*The problem*
Report every line of the entries that contains the word "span".

Entries taken from a collection:
▼

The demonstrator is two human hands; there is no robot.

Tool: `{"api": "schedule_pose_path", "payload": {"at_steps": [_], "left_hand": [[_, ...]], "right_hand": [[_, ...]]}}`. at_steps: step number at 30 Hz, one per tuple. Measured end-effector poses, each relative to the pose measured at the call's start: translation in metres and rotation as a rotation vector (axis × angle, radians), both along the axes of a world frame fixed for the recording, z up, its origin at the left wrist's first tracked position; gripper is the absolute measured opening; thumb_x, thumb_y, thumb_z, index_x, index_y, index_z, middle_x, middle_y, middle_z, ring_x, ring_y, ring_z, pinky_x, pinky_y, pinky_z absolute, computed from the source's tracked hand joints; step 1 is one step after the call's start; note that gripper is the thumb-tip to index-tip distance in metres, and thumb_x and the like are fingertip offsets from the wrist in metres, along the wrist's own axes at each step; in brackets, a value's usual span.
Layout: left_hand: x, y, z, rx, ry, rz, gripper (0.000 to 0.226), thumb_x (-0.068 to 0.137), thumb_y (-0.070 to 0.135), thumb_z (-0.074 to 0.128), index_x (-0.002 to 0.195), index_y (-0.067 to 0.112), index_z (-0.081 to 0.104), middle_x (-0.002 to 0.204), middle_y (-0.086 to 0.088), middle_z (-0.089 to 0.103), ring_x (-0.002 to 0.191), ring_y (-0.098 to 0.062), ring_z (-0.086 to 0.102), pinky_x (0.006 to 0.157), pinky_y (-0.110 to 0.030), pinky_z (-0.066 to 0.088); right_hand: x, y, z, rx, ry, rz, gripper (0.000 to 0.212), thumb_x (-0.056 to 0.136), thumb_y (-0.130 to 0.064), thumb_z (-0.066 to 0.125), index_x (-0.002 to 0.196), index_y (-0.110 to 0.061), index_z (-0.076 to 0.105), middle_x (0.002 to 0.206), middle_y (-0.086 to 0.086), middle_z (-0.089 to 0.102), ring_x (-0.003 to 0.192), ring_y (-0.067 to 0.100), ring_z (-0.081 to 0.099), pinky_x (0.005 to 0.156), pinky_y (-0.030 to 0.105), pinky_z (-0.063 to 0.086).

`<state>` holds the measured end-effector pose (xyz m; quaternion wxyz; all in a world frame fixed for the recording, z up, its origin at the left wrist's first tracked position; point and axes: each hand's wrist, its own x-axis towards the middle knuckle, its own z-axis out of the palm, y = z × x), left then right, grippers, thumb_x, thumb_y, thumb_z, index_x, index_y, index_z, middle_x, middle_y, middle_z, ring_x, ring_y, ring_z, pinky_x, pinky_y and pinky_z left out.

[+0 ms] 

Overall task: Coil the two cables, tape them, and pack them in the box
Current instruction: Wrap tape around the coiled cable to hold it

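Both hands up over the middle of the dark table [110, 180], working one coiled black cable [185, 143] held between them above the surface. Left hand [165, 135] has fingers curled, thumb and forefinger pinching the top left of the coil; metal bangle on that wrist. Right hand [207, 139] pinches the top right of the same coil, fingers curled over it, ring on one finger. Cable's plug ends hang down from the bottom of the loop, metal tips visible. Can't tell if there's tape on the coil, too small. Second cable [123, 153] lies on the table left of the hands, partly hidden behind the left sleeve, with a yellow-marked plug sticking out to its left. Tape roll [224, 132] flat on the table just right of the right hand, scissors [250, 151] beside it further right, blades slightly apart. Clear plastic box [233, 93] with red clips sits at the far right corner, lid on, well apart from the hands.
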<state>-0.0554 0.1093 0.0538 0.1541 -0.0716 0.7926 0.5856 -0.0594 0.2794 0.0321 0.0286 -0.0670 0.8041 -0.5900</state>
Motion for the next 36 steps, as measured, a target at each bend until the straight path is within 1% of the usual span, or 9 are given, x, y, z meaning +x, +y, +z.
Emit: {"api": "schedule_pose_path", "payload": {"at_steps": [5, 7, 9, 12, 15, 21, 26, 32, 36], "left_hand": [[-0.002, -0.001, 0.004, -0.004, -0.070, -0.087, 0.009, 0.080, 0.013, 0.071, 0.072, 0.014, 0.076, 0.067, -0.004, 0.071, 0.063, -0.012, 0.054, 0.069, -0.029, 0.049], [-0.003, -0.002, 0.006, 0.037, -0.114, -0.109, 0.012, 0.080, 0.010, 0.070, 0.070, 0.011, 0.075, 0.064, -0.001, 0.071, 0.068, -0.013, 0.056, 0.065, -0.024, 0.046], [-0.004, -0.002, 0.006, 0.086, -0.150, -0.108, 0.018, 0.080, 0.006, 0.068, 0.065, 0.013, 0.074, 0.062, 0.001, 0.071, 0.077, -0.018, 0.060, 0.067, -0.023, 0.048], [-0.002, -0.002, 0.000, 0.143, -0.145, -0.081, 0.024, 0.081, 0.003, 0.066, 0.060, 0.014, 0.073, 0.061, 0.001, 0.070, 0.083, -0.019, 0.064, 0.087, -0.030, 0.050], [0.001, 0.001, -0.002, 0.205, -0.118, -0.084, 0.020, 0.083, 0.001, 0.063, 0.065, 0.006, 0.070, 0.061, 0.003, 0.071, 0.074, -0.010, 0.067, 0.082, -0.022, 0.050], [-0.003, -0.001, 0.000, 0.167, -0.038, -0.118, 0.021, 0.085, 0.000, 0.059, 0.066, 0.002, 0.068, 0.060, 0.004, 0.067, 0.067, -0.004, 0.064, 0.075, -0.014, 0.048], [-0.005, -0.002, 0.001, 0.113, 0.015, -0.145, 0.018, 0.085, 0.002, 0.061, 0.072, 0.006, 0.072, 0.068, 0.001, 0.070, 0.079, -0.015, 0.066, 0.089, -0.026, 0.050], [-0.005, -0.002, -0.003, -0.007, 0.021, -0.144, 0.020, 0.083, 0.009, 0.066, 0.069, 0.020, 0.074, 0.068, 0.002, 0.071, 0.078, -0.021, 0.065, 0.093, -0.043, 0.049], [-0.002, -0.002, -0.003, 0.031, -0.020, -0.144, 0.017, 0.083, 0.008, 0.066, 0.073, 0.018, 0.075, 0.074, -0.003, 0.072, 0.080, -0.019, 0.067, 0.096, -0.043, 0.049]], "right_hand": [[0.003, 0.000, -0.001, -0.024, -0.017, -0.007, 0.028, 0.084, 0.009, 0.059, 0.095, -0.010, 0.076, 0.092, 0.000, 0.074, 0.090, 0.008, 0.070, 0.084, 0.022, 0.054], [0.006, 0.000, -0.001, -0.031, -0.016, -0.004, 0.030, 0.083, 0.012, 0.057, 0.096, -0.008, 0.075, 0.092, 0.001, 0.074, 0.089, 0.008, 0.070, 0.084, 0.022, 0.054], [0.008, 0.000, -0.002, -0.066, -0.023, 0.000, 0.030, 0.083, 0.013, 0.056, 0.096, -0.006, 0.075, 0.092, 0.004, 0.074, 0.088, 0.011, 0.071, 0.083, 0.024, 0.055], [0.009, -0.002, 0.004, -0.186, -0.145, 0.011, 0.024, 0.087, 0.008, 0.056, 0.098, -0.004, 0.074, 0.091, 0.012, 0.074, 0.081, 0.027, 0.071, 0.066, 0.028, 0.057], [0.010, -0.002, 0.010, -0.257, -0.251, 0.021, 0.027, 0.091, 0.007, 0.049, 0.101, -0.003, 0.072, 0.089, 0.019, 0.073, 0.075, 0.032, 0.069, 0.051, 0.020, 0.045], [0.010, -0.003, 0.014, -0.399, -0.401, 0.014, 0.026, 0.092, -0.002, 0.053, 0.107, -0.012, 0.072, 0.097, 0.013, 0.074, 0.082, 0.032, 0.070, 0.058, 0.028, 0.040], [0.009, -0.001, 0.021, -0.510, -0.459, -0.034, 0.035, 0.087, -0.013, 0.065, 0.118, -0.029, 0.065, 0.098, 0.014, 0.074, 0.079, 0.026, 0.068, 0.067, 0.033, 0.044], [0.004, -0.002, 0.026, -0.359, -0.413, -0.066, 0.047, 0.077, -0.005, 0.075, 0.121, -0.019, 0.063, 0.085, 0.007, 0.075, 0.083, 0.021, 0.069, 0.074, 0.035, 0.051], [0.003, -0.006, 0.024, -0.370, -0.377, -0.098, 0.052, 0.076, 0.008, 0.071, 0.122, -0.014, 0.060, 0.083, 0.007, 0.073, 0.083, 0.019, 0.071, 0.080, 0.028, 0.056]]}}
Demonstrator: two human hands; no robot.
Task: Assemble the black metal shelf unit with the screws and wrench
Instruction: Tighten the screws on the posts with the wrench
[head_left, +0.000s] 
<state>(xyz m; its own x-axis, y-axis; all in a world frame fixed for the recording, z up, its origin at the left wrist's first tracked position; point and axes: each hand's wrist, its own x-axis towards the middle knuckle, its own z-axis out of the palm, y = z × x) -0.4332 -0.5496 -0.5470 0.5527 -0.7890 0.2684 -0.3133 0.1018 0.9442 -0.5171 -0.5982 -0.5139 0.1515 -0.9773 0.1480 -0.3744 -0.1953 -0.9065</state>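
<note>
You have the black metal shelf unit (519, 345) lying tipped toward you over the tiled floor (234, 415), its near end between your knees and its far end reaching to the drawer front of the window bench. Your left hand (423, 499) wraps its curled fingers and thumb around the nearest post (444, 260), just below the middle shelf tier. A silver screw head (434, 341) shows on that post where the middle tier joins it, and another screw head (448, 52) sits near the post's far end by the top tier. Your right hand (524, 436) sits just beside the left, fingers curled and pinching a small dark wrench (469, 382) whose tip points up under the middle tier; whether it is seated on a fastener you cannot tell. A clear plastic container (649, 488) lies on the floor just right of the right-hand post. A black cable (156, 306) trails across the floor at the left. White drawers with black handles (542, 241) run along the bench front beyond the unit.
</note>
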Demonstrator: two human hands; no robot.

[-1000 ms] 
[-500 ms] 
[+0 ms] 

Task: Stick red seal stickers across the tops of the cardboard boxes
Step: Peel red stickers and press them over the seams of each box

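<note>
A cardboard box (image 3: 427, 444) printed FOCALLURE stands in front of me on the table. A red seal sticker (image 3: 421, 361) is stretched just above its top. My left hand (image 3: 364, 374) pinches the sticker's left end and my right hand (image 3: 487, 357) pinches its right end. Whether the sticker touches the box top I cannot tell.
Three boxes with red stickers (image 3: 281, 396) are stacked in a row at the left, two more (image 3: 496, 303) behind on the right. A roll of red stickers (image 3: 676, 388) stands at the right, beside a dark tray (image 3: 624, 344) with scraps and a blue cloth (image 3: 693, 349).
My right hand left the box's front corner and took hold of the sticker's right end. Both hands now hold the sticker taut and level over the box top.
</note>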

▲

*Completed exercise*
Tool: `{"api": "schedule_pose_path", "payload": {"at_steps": [_], "left_hand": [[_, ...]], "right_hand": [[_, ...]]}}`. at_steps: step number at 30 Hz, one per tuple. Measured end-effector poses, each relative to the pose measured at the call's start: translation in metres and rotation as a rotation vector (axis × angle, radians), both along the axes of a world frame fixed for the recording, z up, its origin at the left wrist's first tracked position; gripper is the absolute measured opening; thumb_x, thumb_y, thumb_z, index_x, index_y, index_z, middle_x, middle_y, middle_z, ring_x, ring_y, ring_z, pinky_x, pinky_y, pinky_z absolute, computed from the source's tracked hand joints; step 1 is one step after the call's start; note that gripper is the thumb-tip to index-tip distance in metres, and thumb_x and the like are fingertip offsets from the wrist in metres, along the wrist's own axes at each step; in brackets, a value's usual span.
Motion for the next 36 steps, as measured, a target at each bend until the straight path is within 1% of the usual span, or 9 are given, x, y, z meaning +x, +y, +z.

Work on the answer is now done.